Art is For Everyone: Jesse Darling
Artist Jesse Darling became the 39th person to be awarded the Turner Prize.
Wearing a pin that comically states, ‘Give Up Art’, artist Jesse Darling took to the stage to receive the 2023 Turner Prize.
In winning the prize, Darling, an Oxford born artist, became the 39th person to be awarded the prestigious prize and the first transgender winner in Turner Prize history. Darling’s route into art came after a career as a chef and in the music industry, before going to art school in his 30s – proving that art is for anyone at any point in their lives.
Taking to the stage Darling emphasised the importance of art in schools, criticising Margaret Thatcher and her government for convincing “working people in Britain that studying, self-expression and what the broadsheet supplements describe as ‘culture’ is only for particular kinds of people in Britain from particular socio-economic backgrounds.” For Darling that could not be further from the truth: “don’t buy in, [art] is for everyone.”
And his sculptural works certainly embrace that belief. The use of commonplace objects such as net curtains, office files, welded barriers, and hazard tape, create a sense material familiarity. We all know what the objects are typically used for – obscuring views, creating order, and establishing boundaries.
But these typical meanings are disrupted by Darling. Net curtains are suspended high in the air between concrete pillars, obscuring very little from view, with rings of barbed wire twirling above the dainty netted patterns. Office files are heaped haphazardly in the middle of the floor and in the corner of the gallery. Within them are concrete slabs, with no paperwork in sight. The legs of the welded barriers have grown and bent in an almost animalistic way, positioned in the space like it is crawling to escape on its hands and knees. The hazard tape is strung down from the ceiling and low down on the floor – doing a poor job of telling people to Keep Out.

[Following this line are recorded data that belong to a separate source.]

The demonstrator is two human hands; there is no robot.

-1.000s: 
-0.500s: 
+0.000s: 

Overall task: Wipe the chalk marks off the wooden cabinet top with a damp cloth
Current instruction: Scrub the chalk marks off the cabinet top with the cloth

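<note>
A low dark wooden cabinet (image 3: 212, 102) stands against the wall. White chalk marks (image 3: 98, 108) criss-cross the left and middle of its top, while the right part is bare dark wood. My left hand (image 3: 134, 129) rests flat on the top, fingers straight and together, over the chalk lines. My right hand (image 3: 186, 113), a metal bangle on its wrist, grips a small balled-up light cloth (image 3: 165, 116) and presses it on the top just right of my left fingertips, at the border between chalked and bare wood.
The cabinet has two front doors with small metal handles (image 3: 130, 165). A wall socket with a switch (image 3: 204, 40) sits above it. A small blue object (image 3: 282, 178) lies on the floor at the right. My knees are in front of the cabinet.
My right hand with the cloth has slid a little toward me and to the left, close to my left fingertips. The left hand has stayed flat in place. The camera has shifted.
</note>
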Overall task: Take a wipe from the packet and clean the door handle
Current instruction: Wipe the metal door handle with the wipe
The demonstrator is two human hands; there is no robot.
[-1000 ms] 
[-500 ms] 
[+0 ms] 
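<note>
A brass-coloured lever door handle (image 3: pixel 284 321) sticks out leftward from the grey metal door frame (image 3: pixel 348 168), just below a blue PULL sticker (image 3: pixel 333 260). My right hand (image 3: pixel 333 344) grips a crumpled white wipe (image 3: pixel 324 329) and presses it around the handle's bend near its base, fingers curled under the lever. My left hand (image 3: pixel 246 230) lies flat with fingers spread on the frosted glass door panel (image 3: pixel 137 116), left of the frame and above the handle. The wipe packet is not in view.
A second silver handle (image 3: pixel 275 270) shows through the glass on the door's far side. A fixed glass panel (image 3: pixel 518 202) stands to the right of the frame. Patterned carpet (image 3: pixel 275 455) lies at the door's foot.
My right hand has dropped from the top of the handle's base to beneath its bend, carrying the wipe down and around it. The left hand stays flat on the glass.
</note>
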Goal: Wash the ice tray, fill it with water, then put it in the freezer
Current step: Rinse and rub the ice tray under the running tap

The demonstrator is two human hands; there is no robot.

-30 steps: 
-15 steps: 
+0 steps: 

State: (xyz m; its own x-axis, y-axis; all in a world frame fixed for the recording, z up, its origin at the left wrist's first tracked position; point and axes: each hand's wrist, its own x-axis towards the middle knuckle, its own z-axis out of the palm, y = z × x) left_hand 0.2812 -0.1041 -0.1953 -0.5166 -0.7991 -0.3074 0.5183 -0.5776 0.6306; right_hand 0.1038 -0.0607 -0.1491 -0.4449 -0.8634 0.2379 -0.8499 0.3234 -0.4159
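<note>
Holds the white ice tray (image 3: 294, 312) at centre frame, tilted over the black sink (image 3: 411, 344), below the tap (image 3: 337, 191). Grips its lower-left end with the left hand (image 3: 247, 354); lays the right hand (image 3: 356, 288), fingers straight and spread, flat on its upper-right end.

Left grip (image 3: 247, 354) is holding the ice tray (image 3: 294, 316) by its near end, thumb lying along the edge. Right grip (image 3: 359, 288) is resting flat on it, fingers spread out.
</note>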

There is a clear feeling of levity in the scene Darling creates, despite it being one of chaos and disorder. Mutated crutches strown around the space, struggling to hold themselves up; a red tape tally counts up …or down revealing an unknown passage of time. Any attempts at softness – with frilly curtains and union jack bunting – are left in tatters. It is a humorous and bold sight to see.
The Turner Prize jury praised Darling for his ability to manipulate materials “in ways that skilfully express the messy reality of life” and reveal “the world’s underlying fragility”.With his work, he conveys a “familiar yet delirious world” that “unsettles perceived notions of labour, class, Britishness and power.”
Alex Farquharson, Tate Britain director and chair of the jury, said that Darling’s work was a “state of a nation” address that had a “timeliness, dynamism and a boldness that was really grappling with the world. There’s a lot of humour in the work and you feel immersed in its world.
Darling’s work criticises a society with barriers and boxes – a society without art. And as he stated in his speech ‘art comes back in schools in the S.T.E.A.M. Curriculum. Art is the A. between Engineering and Mathematics.” Unlike the previously held belief that art was not “economically productive”, Darling believes that “art as a skill set is something that a lot of the public can get behind”.